When you're done, you can use the tool to submit your return directly to HMRC.

What happens if your tax return or payment is late?

There are separate fines for submitting a late tax return, and paying your tax bill after the deadline - but these have changed up a bit this year due to HMRC's decision to temporarily waive some charges.

If your tax return is late

Usually, HMRC would issue £100 late fines for any tax returns not received by 31 January. This year, however, you can file your tax return up until 28 February 2022 without incurring a fine.

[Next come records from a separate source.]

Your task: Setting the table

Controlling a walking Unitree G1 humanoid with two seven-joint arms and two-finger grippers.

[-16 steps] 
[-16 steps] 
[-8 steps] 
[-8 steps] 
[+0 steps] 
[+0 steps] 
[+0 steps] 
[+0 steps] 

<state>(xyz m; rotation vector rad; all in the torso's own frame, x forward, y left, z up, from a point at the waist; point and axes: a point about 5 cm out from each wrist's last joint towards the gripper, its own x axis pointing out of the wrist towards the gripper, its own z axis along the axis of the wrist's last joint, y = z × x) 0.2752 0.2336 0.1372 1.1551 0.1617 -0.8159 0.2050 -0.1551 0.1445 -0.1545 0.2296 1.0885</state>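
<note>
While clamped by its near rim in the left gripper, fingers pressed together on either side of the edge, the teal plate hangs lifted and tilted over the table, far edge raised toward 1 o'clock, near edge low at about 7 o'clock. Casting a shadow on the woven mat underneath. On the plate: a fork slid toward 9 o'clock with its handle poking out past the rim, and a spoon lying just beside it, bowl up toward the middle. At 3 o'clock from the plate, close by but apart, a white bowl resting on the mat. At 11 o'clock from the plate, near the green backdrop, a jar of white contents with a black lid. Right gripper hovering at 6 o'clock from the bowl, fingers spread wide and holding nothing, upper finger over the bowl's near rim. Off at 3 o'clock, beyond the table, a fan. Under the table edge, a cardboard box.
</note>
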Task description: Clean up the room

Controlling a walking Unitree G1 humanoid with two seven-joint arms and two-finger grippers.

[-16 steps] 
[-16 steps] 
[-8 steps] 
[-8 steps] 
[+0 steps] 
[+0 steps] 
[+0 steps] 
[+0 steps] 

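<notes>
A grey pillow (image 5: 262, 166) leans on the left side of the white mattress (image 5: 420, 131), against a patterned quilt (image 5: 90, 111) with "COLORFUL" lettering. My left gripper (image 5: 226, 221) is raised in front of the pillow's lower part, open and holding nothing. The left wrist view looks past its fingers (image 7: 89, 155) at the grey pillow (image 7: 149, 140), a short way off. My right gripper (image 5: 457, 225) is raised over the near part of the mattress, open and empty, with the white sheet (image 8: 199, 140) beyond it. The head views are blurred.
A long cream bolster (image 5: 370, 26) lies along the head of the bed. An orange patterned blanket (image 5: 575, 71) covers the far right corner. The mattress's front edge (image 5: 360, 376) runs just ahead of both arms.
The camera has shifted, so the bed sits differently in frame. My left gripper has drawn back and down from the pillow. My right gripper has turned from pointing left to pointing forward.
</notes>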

Returns received from 1 March 2022, could receive a £100 fine. The fines then continue to mount up the later you are:

  • Up to three months late: £10 a day (capped at 90 days), plus initial £100 fine
  • Six months late: 5% of the tax you owe, or £300 - whichever is larger - plus the fines above
  • 12 months late: 5% of the tax you owe, or £300 - whichever is larger - plus the fines above

If your tax payment is late

HMRC is still charging interest on late tax payments, but the usual 3% charge that's levied around 2 March has been waived until 1 April.

To avoid this fine, HMRC must have either received the tax you owe for 2020-21, or you must have set up a Time to Pay arrangement, by midnight on 1 April 2022.